Problem details
In the records below, find the line that contains "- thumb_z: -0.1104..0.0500" and the line that contains "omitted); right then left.", then retype exactly those two lines and every line between them.

======== Given entries ========

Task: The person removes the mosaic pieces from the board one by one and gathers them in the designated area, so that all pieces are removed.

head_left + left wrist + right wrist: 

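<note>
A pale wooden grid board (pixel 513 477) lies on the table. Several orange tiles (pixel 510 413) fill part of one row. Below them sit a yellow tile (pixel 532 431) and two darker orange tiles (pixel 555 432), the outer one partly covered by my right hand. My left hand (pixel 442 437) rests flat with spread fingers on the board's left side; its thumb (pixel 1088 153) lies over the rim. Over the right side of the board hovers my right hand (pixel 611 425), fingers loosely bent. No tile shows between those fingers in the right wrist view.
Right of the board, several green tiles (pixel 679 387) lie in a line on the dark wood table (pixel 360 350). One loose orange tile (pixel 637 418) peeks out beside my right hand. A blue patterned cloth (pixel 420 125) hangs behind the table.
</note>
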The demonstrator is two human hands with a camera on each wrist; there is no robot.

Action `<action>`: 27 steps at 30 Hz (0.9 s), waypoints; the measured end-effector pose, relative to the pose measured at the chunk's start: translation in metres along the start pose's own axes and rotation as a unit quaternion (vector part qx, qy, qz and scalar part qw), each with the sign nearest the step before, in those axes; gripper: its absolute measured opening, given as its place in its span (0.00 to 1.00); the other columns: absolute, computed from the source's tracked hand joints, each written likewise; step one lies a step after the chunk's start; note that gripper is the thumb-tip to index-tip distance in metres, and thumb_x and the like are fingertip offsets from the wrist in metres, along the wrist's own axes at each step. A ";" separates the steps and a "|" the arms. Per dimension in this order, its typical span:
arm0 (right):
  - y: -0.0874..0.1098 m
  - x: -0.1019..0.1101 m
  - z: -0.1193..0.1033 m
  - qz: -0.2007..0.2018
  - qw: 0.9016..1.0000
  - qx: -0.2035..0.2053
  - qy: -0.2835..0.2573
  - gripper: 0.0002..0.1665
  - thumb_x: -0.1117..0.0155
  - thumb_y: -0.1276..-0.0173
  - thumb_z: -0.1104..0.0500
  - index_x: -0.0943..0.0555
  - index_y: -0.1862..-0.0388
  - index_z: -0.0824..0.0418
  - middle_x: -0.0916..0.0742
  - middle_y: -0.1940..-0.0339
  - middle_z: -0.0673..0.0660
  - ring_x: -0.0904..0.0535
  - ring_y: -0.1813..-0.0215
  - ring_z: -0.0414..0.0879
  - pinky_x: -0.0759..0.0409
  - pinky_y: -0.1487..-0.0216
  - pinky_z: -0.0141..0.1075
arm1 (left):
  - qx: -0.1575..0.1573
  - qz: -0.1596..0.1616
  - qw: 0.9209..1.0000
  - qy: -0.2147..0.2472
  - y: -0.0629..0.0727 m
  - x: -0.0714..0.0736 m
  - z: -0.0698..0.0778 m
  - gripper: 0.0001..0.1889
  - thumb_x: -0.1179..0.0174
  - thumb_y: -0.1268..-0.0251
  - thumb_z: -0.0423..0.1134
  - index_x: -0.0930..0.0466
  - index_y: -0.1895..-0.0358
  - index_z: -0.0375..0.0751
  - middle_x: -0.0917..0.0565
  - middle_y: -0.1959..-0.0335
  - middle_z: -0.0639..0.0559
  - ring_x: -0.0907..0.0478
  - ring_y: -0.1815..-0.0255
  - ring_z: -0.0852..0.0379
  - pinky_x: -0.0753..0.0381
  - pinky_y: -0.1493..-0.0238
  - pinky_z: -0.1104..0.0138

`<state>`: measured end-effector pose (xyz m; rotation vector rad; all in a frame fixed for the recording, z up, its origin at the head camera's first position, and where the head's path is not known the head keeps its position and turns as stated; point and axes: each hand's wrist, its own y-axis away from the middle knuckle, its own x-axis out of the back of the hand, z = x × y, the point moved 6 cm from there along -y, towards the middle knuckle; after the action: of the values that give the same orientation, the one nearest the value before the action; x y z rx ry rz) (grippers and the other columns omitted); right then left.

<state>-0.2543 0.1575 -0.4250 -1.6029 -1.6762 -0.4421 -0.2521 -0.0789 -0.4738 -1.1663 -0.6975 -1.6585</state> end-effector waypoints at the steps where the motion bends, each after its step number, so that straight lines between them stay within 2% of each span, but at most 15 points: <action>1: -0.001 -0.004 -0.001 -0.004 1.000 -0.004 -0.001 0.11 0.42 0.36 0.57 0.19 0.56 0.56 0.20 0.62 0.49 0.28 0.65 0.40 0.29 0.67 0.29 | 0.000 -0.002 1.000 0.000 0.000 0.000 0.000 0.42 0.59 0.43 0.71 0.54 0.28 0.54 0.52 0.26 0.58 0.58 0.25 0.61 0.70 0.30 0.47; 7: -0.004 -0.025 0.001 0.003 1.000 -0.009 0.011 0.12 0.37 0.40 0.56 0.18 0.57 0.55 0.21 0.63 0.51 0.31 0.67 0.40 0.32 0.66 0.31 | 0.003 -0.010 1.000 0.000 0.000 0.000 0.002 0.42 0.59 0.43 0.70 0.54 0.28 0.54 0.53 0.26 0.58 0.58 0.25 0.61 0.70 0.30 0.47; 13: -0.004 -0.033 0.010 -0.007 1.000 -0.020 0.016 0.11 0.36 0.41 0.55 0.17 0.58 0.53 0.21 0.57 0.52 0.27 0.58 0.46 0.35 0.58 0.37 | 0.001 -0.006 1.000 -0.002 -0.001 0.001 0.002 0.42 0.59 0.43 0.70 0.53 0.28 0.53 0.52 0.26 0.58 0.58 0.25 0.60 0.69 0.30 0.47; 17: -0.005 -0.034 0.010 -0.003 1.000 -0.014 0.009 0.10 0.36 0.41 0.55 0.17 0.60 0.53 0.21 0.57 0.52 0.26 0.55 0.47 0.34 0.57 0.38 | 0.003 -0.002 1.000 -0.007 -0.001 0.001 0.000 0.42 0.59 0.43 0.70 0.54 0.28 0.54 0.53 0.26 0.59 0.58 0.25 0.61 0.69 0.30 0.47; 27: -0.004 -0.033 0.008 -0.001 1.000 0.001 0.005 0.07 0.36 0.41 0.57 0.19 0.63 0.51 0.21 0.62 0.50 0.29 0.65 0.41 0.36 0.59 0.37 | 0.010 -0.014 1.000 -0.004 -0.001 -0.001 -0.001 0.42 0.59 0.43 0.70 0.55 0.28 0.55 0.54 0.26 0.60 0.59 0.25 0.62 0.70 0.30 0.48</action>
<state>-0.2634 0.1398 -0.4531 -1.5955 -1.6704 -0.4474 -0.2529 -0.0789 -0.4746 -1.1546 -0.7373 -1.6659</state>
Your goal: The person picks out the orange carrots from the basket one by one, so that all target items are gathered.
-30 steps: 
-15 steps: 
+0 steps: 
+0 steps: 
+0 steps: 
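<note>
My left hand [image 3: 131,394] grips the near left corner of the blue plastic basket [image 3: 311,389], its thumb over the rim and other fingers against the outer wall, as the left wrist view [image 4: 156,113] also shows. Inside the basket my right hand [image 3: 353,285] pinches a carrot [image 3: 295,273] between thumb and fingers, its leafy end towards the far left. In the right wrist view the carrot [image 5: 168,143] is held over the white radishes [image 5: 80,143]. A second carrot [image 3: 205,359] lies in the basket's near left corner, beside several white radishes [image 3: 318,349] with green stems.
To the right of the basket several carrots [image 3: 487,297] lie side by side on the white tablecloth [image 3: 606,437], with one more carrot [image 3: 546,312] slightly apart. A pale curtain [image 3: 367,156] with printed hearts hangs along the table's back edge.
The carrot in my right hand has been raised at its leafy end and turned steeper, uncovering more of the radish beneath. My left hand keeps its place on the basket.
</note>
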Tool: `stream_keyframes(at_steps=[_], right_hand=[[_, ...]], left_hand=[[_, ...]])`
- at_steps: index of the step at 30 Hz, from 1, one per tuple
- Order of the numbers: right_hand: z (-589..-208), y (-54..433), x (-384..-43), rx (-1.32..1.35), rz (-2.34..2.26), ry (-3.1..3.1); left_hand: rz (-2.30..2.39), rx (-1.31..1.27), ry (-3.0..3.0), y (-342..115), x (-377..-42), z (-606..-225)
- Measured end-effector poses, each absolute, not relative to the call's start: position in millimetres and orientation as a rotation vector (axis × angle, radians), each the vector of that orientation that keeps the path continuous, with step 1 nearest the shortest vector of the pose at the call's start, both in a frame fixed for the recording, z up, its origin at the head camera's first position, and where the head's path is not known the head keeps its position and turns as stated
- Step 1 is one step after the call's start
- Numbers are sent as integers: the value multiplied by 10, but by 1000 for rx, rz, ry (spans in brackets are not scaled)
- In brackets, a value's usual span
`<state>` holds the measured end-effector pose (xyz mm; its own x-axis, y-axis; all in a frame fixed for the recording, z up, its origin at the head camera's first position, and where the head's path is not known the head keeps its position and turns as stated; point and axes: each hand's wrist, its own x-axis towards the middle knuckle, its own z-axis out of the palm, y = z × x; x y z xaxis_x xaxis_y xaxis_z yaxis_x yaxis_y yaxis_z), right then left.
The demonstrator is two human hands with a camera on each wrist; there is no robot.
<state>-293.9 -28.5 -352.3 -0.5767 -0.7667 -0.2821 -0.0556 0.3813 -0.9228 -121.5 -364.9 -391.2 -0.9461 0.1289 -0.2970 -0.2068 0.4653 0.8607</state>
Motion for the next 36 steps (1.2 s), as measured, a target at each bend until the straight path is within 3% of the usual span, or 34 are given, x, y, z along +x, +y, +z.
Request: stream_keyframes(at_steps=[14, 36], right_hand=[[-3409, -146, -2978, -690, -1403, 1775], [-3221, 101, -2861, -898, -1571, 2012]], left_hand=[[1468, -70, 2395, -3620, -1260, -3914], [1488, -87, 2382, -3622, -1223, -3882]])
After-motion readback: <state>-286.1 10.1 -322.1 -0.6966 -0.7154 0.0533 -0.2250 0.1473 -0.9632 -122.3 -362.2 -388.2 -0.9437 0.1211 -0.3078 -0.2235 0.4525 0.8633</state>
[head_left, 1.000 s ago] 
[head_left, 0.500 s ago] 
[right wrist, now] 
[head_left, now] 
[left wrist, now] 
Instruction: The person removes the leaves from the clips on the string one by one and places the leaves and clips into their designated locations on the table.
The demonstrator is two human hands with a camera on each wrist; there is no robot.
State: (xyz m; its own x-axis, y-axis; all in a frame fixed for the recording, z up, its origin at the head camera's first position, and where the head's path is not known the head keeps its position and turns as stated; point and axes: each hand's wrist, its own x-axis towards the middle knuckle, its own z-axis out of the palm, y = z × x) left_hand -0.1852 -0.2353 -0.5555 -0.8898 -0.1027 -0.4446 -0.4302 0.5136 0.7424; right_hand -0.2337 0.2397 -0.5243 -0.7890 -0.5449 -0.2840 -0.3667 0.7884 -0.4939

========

Output
  - thumb_z: -0.1104..0.0500
  - index_x: -0.0943..0.0555
  - index_y: -0.1862..-0.0388
  - index_z: -0.0824..0.0418
  - middle_x: -0.0916..0.0742
  - middle_y: -0.1940..-0.0339
  - middle_z: -0.0673..0.0660
  - ring_x: -0.0904..0.0535
  - ring_y: -0.1813..-0.0215
  - ring_z: -0.0414..0.0879
  - pinky_x: -0.0759..0.0409
  - pinky_y: -0.1487..-0.0216
  - pinky_z: -0.0141..0.1075
arm1 (left):
  - qx: -0.1575..0.1573
  - qz: -0.1596..0.1616
  - qw: 0.9209..1.0000
  - qy: -0.2147..0.2472
  - y: -0.0629..0.0727 m
  - x: -0.0714..0.0736 m
  - z: -0.0698..0.0778 m
  - gripper: 0.0001..0.1889
  - thumb_x: -0.1179..0.0174
  - thumb_y: -0.1268..-0.0251
  - thumb_z: -0.0423..0.1134
  - index_x: -0.0930..0.0466
  - index_y: -0.1895..-0.0358
  - index_z: -0.0375..0.0751
  - middle_x: -0.0917..0.0565
  - middle_y: -0.1959..-0.0335
  - middle_z: -0.0639..0.0559
  - ring_x: -0.0907..0.0478
  - ring_y: -0.1815..-0.0255
  - ring_z: -0.0852..0.0379
  - pinky_x: -0.0753..0.0381
  - pinky_y: -0.1493..-0.0238
  - pinky_z: -0.1104..0.0138

`<state>`: measured end-effector pose (xyz m; rotation vector rad; all in a frame fixed for the recording, z up, its origin at the head camera's first position, and where the head's path is not known the head keeps its position and turns as stated; point and axes: each hand's wrist, its own y-axis away from the middle knuckle, its own x-axis out of the back of the hand, z = x × y, the point moved 6 cm from there along -y, towards the middle knuckle; after the action: of the values that give the same orientation, the one nearest the value before the action; x y z rx ry rz) (grippers and the other columns omitted); right then left.

The answer has been given, and the exercise is complete.